Armand,
Just tested with a small test program and I see the problem there too. This the the program I used to test with:
#include <stdio.h>
#include <iostream.h>
#include <errno.h>
#include <unistd.h>
#include <netdb.h>
#include <time.h>
#include <sys/time.h>
#include <sys/mman.h>
#include <sys/types.h>
#include <netinet/in.h>
#include <sys/socket.h>
#include <arpa/inet.h>
#include <pthread.h>
using namespace std;
const int MAX_SOCKETS=20;
int socketList[MAX_SOCKETS]; // Incoming socket connections
int socketFd; // Our socket
bool cleaned; // Make sure cleanup took place
void cleanUp(void *args)
{
cleaned = true;
for (int i=0; i<MAX_SOCKETS; i++)
{
if (socketList[i] !=0)
{
close(socketList[i]);
}
}
close (socketFd);
}
void *testThread(void *args)
{
int incomingFd;
struct sockaddr_in myAddr;
struct sockaddr_in theirAddr;
int sin_size;
int yes=1;
// Set the cleanup thread
pthread_cleanup_push(&cleanUp, NULL);
// Initialize socket list
for (int i=0; i<MAX_SOCKETS; i++)
{
socketList[i] = 0;
}
// Open socket
if ((socketFd = socket(AF_INET, SOCK_STREAM, 0)) == -1)
{
printf("Error %d occurred while creating socket\n", errno);
exit(-1);
}
if (setsockopt(socketFd, SOL_SOCKET, SO_REUSEADDR, &yes, sizeof(int)) == -1)
{
printf("Error %d occurred while setting socket options\n", errno);
exit(-1);
}
myAddr.sin_family = AF_INET; // Host byte order
myAddr.sin_port = htons(10000);// Short, network byte order
myAddr.sin_addr.s_addr = INADDR_ANY; // Automatically fill with my IP
memset(&(myAddr.sin_zero), '\0', 8); // Zero the rest of the struct
// Bind the socket to this port
if (bind(socketFd, (struct sockaddr *)&myAddr, sizeof(struct sockaddr)) == -1)
{
printf("Error %d occurred while binding socket\n", errno);
exit(-1);
}
// Listen for an incoming connection (max 2 pending)
if (listen(socketFd, 2) == -1)
{
printf("Error %d occurred while listening on the socket connection\n", errno);
exit(-1);
}
// Wait for an incoming connections
while (1)
{
sin_size = sizeof(struct sockaddr_in);
if ((incomingFd = accept(socketFd, (struct sockaddr *)&theirAddr, &sin_size)) == -1)
{
printf("Error %d occurred while accepting connection from remote socket\n", errno);
exit(-1);
}
printf("Got connection from %s\n", inet_ntoa(theirAddr.sin_addr));
// Save socket id and spawn a thread to handle it (not done for test)
for (int i=0; i<MAX_SOCKETS; i++)
{
if (socketList[i] == 0)
{
socketList[i] = incomingFd;
}
}
}
pthread_cleanup_pop(1);
}
int main(void)
{
int pid;
// /Initialize cleanup flag
cleaned = false;
// Initialize socket list
for (int i=0; i<MAX_SOCKETS; i++)
{
socketList[i] = 0;
}
// See how many open fd's there are
system("sin fd > start");
// Spawn the the thread
pthread_create(&pid, NULL, &testThread, NULL);
// Wait a second for the accept to be blocked
sleep(1);
// See how nay open fd's there are while accept is waiting
system("sin fd > waiting");
// Cancel the thread
pthread_cancel(pid);
// Wait a second for the cleanup to finish
sleep(1);
if (!cleaned)
{
printf ("No cleanup took place.

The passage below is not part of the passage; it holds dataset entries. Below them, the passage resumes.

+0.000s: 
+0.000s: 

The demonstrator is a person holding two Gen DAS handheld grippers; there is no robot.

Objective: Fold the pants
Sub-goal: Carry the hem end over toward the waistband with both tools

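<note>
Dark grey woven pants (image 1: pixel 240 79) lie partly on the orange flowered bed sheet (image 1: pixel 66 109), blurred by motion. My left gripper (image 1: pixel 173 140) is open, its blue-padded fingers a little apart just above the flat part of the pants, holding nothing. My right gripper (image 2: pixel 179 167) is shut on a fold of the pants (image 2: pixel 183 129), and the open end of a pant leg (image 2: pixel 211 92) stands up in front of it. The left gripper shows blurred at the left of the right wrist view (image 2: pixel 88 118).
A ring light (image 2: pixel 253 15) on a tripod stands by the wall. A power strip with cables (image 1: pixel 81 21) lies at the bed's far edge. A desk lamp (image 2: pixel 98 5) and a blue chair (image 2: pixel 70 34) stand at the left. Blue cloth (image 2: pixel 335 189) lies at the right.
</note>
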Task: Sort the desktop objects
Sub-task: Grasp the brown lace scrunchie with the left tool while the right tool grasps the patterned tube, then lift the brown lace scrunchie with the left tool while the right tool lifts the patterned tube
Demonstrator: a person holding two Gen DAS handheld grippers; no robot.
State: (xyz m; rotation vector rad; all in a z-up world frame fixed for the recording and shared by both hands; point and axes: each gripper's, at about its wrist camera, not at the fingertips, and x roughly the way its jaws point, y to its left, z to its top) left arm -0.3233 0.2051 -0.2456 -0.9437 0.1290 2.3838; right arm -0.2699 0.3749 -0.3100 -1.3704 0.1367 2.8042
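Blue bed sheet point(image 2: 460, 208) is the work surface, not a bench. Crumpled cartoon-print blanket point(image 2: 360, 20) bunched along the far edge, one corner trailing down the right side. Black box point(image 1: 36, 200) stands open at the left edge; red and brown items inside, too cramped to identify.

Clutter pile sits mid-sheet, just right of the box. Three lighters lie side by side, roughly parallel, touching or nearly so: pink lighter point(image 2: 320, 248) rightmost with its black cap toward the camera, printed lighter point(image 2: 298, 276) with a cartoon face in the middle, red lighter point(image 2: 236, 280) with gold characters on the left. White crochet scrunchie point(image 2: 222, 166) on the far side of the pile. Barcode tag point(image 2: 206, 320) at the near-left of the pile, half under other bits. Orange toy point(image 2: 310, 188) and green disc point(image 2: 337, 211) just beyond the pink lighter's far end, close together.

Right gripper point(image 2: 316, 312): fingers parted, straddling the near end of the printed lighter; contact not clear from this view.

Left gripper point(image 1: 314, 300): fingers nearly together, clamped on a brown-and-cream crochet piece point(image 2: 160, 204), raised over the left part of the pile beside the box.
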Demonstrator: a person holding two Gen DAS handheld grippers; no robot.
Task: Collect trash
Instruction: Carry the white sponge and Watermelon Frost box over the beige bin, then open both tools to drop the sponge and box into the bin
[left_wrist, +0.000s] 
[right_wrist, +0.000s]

Test is invalid\n");
}
// See how nay open fd's there after thread cleanup
system("sin fd > finish");
}
Here’s the output of the 3 files:
start: (only stdin, stdout and stderr are open)
a.out 9744437 8K 208K 8K 516K 1
0 102415 WR 0/0 /dev/ttyp5
1 102415 WR 0/0 /dev/ttyp5
2 102415 WR 0/0 /dev/ttyp5
0s 1
waiting: (now the socket is open #3 and the accept #4)
a.out 9744437 8K 208K 12K 648K 1
0 102415 WR 0/0 /dev/ttyp5
1 102415 WR 0/0 /dev/ttyp5
2 102415 WR 0/0 /dev/ttyp5
3 73742 WR 0/0 I4T *.10000 .
4 73742
0s 1
finish: (socket was closed but NOT the accept)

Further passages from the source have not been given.